- Theatrical release poster
- Spanish: Mala persona
- Directed by: Fer García-Ruiz
- Screenplay by: Antonio Mercero; Daniel Padró;
- Based on: an original story by Diego San José
- Produced by: Marina Padró; Mar Targarona; Joaquín Padró; Christian Burnel;
- Starring: Arturo Valls; Malena Alterio; Julián Villagrán; José Corbacho;
- Cinematography: Rafa García
- Edited by: Elodie Leuthold
- Music by: Filipe Melo
- Production companies: Rodar y Rodar; Boavista Filmes; Mala Persona AIE;
- Distributed by: Filmax (es)
- Release dates: 22 April 2024 (BCN Film Fest); 3 July 2024 (Spain);
- Countries: Spain; Portugal;
- Language: Spanish

= Mean Streak (film) =

Mean Streak (Mala persona) is a 2024 Spanish-Portuguese comedy film directed by Fer García-Ruiz from a screenplay by Antonio Mercero and Daniel Padró based on an original story by Diego San José.

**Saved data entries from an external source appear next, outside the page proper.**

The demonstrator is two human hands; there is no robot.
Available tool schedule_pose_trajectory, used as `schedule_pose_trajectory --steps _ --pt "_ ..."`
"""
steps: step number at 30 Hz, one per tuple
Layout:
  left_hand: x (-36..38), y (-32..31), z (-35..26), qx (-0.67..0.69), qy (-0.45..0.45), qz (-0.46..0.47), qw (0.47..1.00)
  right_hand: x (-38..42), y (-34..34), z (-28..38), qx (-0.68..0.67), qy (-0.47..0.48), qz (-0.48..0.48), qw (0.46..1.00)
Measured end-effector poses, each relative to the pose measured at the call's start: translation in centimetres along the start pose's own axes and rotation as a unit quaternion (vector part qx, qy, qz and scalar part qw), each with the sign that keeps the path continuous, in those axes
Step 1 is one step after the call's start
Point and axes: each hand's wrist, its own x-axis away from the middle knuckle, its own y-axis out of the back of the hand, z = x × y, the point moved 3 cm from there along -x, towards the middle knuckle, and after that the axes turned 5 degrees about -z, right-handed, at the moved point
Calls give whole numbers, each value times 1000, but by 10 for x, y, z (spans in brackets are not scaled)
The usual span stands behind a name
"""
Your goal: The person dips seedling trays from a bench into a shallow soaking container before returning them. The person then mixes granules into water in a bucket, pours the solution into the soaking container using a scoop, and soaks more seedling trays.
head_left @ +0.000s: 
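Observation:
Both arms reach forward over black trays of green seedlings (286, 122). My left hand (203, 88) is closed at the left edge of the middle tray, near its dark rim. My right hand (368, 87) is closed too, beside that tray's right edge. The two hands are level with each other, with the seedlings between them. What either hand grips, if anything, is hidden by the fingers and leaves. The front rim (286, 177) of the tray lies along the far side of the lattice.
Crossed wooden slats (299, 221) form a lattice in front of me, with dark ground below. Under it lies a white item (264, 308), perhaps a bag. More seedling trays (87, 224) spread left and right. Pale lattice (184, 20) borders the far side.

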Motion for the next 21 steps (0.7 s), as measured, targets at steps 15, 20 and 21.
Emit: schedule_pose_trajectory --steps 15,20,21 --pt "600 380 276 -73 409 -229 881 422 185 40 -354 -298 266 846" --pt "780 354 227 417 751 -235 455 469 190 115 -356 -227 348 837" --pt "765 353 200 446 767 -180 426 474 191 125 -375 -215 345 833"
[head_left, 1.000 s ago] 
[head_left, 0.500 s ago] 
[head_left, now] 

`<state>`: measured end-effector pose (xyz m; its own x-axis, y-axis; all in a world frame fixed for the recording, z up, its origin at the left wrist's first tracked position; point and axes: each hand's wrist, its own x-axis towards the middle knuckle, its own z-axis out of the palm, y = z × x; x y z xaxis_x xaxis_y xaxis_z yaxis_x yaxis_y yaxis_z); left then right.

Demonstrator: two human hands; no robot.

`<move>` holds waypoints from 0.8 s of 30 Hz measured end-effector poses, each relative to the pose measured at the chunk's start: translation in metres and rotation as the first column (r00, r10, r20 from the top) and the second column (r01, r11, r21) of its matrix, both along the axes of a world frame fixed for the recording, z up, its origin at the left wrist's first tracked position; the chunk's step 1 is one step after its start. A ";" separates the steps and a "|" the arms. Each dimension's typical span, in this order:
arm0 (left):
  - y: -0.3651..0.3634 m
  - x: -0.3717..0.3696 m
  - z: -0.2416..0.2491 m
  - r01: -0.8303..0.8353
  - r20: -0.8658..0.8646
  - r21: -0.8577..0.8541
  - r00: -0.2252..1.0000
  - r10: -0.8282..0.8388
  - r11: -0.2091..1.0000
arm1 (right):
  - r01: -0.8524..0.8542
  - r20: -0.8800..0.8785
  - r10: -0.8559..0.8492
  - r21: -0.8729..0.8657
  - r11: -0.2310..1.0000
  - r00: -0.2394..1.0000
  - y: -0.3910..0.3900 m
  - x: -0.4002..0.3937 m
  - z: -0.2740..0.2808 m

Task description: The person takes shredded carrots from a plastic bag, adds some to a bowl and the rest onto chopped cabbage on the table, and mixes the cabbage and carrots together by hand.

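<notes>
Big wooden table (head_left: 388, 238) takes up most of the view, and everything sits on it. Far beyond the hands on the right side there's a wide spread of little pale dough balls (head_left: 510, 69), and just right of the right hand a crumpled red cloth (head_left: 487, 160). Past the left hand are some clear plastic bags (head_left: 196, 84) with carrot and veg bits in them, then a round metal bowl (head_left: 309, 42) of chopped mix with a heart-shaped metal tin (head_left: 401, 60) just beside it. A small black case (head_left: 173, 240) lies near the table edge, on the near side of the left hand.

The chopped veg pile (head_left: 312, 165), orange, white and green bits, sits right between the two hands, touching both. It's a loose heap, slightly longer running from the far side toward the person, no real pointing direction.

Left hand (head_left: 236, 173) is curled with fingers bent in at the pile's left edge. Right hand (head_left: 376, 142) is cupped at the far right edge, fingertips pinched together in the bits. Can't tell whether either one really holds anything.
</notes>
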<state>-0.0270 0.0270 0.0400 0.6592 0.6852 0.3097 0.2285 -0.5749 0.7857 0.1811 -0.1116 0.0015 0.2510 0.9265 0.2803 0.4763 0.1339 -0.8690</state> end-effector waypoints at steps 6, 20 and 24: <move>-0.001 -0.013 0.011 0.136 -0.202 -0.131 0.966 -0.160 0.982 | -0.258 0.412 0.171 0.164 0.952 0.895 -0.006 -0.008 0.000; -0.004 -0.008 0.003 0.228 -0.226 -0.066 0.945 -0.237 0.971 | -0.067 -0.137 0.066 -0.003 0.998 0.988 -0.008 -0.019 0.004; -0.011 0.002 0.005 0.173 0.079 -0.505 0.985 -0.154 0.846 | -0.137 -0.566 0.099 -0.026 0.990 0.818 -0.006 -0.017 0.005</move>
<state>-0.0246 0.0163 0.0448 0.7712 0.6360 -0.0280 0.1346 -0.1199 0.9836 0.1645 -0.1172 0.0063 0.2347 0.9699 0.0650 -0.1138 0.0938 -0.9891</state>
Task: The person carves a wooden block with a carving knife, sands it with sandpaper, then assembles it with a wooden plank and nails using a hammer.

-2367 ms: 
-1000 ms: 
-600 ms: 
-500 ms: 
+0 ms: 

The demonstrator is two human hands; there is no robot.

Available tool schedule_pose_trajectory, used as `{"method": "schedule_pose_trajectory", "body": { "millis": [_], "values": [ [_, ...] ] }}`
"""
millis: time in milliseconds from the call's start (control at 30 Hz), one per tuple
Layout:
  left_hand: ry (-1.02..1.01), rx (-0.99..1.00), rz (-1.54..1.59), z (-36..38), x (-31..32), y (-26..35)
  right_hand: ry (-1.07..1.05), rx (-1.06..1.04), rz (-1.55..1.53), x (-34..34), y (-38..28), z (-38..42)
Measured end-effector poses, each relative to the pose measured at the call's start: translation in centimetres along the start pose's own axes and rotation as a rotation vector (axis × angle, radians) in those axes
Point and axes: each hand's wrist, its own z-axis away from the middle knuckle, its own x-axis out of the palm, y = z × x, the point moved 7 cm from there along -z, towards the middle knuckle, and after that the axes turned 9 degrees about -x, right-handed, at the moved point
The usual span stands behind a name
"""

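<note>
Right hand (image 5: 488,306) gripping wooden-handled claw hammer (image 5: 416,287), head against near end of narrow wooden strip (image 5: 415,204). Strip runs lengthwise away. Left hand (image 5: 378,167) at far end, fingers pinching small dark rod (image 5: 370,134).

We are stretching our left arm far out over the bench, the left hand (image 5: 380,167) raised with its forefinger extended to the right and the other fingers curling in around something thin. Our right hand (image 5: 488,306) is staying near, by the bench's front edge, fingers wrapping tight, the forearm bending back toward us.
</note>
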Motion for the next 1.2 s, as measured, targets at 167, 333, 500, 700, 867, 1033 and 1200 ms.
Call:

It stars Arturo Valls alongside Malena Alterio, Julián Villagrán, and José Corbacho.

== Plot ==
After being diagnosed with a terminal illness, Pepe, a man as good as gold, decides to become a bad person so nobody misses him when he is gone.

== Production ==
The film is a Spanish-Portuguese co-production by Rodar y Rodar, Boavista Filmes and Mala Persona AIE with the participation of RTVE, 3Cat, Triodos Bank, and Crea SGR, funding from ICAA, the collaboration of Amazon Prime, and the association of FilmFactory. It was shot on location in Bellvitge and Cornellà.

== Release ==
The film was presented at the BCN Film Fest on 22 April 2024. It also made it to the slate of the Alicante Film Festival. Distributed by Filmax, it was scheduled to be released theatrically in Spain on 3 July 2024.

== Reception ==
Mariona Borrull of Fotogramas rated the film 3 out of 5 stars, deeming it a 'family-friendly' and foul-mouthed esperpento, although with no offence intended.

Enid Román Almanza of Cinemanía rated the film 3 out of 5 stars, declaring it "a film for people without children but, above all, for those who like Spanish comedies".